• _YOUR INSTRUCTIONS_
All the lines below need retyping exactly, apart from the images.

• _DATASET SECTION_
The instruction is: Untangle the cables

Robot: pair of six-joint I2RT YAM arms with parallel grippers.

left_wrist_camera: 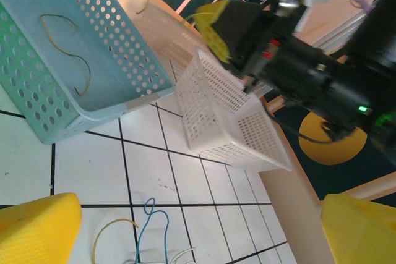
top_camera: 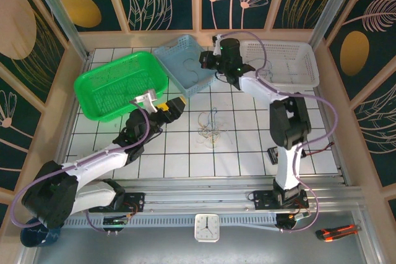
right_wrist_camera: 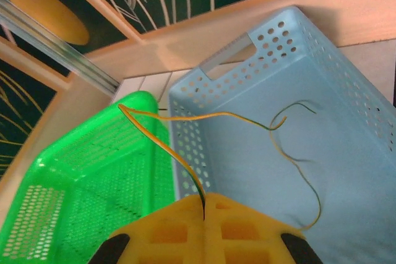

• _EXERCISE RESULT_
The instruction is: Untangle the cables

Robot: pair of six-joint I2RT YAM arms with parallel grippers.

left_wrist_camera: 
top_camera: 
right_wrist_camera: 

The required output has been given.